We had a return bout with the Long Lake Champ the next day, November 9th. We arrived about 2:30 PM, end of the day feeding and gravel gathering time for ruffs. Again, at the first alder clump, Maddy became birdy, pointed, and then moved toward Unnamed. Already better than the day before! She had her nose to the ground, tail wagging, moving along a scent trail. Too aggressive! A ruff flushed from about the same spot as the previous day. I was ready but it flew west, perpendicular to Unnamed, and directly into the setting sun. I fired at the sun but did not get another glimpse of the fleeing grouse. Maddy reexamined the scent trail, following it to the flush point.

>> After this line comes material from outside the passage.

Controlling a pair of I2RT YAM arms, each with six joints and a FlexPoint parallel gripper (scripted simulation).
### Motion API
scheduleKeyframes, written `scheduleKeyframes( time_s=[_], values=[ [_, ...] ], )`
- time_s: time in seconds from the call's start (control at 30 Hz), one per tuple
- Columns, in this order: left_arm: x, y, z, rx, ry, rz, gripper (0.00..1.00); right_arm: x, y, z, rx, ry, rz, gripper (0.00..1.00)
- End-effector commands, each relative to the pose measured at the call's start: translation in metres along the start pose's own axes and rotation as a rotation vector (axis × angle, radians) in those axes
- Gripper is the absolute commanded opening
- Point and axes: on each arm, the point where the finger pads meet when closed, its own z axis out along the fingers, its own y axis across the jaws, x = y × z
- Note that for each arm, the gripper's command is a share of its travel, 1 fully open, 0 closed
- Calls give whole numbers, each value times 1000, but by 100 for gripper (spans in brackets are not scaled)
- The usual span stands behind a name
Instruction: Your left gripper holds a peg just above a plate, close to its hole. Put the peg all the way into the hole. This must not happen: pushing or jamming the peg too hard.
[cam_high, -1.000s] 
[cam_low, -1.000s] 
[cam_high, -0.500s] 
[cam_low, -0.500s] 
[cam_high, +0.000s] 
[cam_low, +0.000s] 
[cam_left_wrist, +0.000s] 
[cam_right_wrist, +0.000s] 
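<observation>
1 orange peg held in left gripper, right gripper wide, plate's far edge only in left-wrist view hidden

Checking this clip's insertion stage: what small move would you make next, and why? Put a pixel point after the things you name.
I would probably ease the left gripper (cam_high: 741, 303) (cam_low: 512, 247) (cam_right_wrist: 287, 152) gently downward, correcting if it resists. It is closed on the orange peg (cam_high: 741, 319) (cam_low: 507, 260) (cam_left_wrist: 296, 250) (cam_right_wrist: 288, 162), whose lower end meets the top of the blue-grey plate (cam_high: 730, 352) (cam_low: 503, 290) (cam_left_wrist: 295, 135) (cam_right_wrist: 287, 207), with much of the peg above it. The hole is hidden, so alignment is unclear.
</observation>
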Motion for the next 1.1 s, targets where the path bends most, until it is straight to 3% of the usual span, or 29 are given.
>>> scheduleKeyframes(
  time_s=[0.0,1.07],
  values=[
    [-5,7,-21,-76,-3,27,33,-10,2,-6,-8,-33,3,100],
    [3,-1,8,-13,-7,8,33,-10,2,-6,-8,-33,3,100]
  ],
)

Something about this ruff’s behavior told me it was a different grouse, not the Long Lake Champ. A gravel ATV trail ran parallel to Unnamed, uphill about 150 yards east. The sun was low in the west, time for grouse to get some gravel for their craws. I moved uphill about halfway to the gravel trail. There were lots of tiny greens on the moist ground, a second prime source of ruff food. At a point even with the third alder clump, I turned around and moved higher still for a hunt back to the truck. Soon, Maddy struck a scent and followed it into a west breeze back toward Unnamed. I continued toward the truck for a handful of steps, keeping an eye on Maddy when just uphill (the opposite direction from Maddy’s search) a ruff flushed, turned behind a tree as my Winchester Model 23 came to shoulder. Then it turned back, put its eye on me and flashed its white underside for yet another turn. The Long Lake Grouse! Too many gyrations, my awkward shot missed. I watched the grouse fly before me a long way to a slight ridge where the waning sun was lighting up a line of white birch trunks.
Maddy had missed the entire event save the shotgun report. We moved resolutely toward the sun-splashed birch. It took several minutes to get through an intervening, recent set of aspen slashings. A couple of shotgun ranges short of the birches, a bog appeared with the white trunks on the far side. Maddy was not birdy. Mind flashed, “Go around the bog?” Maddy chose and led to the left. Thirty seconds and still not birdy. Mind said, “Wrong direction,” so I directed her to do a 180 degree turn and go back to my right. As she cleared me, there was an immediate point, hesitation, then a few steps forward and a rock-solid point. I stepped up even with the dog, and the Long Lake Grouse flushed before us, soaring out over the bog. The Winchester side by side came to shoulder. I squared up the grouse, let it clear a popple trunk, and squeezed the trigger as the bead passed Long Lake’s eye. It was again fixed on me. The ruff twirled down into the middle of the bog with bright white trunks in the background. Maddy was on it instantly. I walked over, and she handed me the Long Lake Grouse: gray phase, beat up solid black-banded tail feathers, a male from the 2015 hatch. Maddy had arrived, a ruffed grouse dog. The dead bird’s craw contained tiny greens from the hillside east of Unnamed.
The accompanying photo was taken by Jason Gooding.